Imperialism, the Oppression of Women and the Struggle for Liberation (Part 2)


5.             Imperialism involves the brutal super-exploitation of the poor countries of the world and the inhuman oppression of poor women. However, the bourgeois media spread the illusion that parts of the world are democratic and free. But each and every progressive element and reform in today's societies exists solely thanks to two main factors: First, the historically successful struggles of the workers and oppressed for these reforms. And second, the readiness of the ruling classes to pacify entire layers of the oppressed classes in order to weaken their resistance. This is the reason why, for example, the rich countries can create the illusion of relative equality of women. It appears as if women in imperialist countries are nearly equal, because of reforms which give them advantages that women in the semi-colonial countries don't have. However, while the women of the oppressed classes in the imperialist countries are far from being equal to men of their respective class, it is the women in the semi-colonial countries who experience the full extent of the brutality of the imperialist beast. But revolutionary women do not accept relative equality for one part of the world, but rather fight for full equality for all parts of the world. This struggle is based on a revolutionary program for the liberation of all workers and oppressed. Part of this program is the struggle for the liberation of the women in the semi-colonial countries.

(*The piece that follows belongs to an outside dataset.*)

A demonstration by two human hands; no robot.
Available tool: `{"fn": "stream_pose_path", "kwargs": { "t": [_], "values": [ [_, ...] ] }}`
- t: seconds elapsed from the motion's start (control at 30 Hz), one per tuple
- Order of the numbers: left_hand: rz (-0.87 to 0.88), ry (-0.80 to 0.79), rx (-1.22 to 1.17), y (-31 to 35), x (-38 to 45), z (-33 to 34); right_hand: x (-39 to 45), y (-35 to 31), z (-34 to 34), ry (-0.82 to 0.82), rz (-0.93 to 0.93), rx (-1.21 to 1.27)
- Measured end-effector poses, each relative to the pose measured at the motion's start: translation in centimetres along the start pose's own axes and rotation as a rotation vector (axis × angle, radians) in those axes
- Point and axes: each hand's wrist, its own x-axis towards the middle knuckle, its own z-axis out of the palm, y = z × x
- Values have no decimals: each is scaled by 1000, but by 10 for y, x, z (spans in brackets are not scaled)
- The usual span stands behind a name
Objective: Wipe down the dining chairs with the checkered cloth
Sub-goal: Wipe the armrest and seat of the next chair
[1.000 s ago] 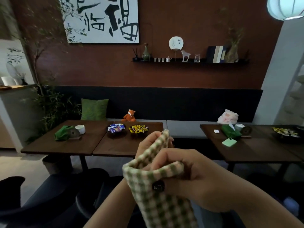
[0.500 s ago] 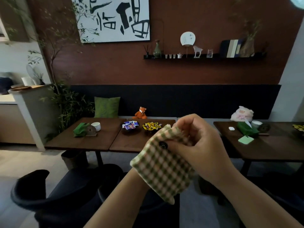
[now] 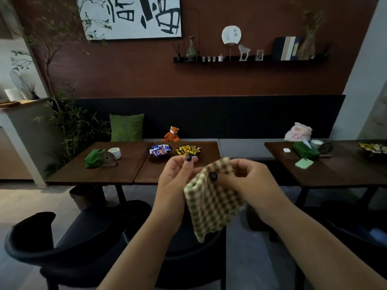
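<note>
The green-and-cream checkered cloth (image 3: 211, 204) hangs folded in front of me, at chest height. My right hand (image 3: 249, 181) pinches its upper edge, with the dark-nailed thumb on the front. To the left, my left hand (image 3: 173, 181) is at the cloth's edge, its fingers going behind the fabric and its thumb raised clear of it. A dark dining chair (image 3: 69, 237) with a curved backrest stands below at the left. A second dark chair (image 3: 188, 250) sits directly under my forearms. A third chair (image 3: 356, 222) shows at the lower right.
Brown wooden tables (image 3: 125, 170) stand beyond the chairs, holding a green tissue pouch (image 3: 93, 158), a white cup and two candy bowls (image 3: 188, 149). The right table (image 3: 335, 170) carries a green phone (image 3: 304, 163). A dark bench with a green cushion runs along the wall.
My left hand has come out from under the cloth and now shows beside it. The right hand shifted right with the cloth. The view dropped, showing more of the chairs.
</note>
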Motion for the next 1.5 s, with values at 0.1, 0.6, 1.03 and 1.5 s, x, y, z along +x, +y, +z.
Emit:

6.             A revolutionary program for the liberation of the women of the poor countries is based on their economic, political and ideological liberation. It is the task of all revolutionaries throughout the world, irrespective of gender, age, or nationality, to fight together with the women in the semi-colonial countries for their liberation. In this struggle, the women of the poor countries are the teachers. We women in the poor countries have unique experiences to share and we are the architects of our own future. Furthermore, women of the semi-colonial countries are also a crucial and leading part in the building of an international revolutionary women’s movement and the revolutionary world party. It is no exaggeration to say: None of these can be achieved without the leading role played by the women of the semi-colonial countries.


7.             Economic development means less isolation for women. In Black Africa as well as in Southern Asia more than 60% (in some countries, even more than 80%) of all working women labor in agriculture. Often concentrated in time-intense and physically challenging occupations, these working women are often unpaid or remunerated very poorly. No wonder that in Black Africa only 21.4 % of the working women are wage earners. In Southern Asia the number is even smaller (20%). All other working women are occupied in family-related work, mainly agricultural. Irrespective of the concrete relationship with the family members, there is nothing idyllic about agricultural, family-related work. Work in factories and other professional fields is also hard, but at least it offers the possibility of communicating with many other working women (and men) and of exchanging experiences. In addition, women working in factories and other professional fields receive a wage and therefore have a base for relative economic independence vis. à vis. their male relatives. Whatever the concrete relationship with male relatives looks like, an economically independent base is always an advantage for us women. For this reason, revolutionary women fight for public employment programs which can increase the integration of women in the working class (in agriculture as well) and higher wages for women. They fight against the dependence of women upon their male relatives. As the woman revolutionary leader Alexandra Kollontai has stated, women who become part of the working class also become more “independent inside and self-reliant outside.


8.             Militant trade unions are crucial for organizing working class women against the arbitrariness of their bosses. We, as working class women, gain some important independence from our men folk when we receive our own income. However, this does not mean that the struggle for equality and independence is complete for women. This is just the beginning and needs to be organized against the capitalist bosses. This also means joining forces with male workers against the bosses. Working class women are not only an important part of the work force and, therefore, important fighters against capitalism. Often it is reported that women of the oppressed classes and peoples are far more determined in their struggle against the oppressors. Yaa Asantewaa, for example, the queen of Edweso and a strategic leader of the revolutionary uprising of the Ashanti people, provoked an uprising against the British occupiers in 1900 by claiming that the women will start a war against the British occupiers if the men refuse to do so. Militant trade unions should learn from history and organize women, putting them in positions of leadership. Furthermore, militant trade unions need to fight for day care centers, paid maternity leave and other demands which are very important for women workers. Women caucuses within the trade unions must be built, supported by progressive male workers, in order to fight against any form of sexism within the labor movement! Revolutionary women fight for such militant trade unions; they build and lead them together with male workers. The latter can consider themselves lucky to have such determined partners in class struggle!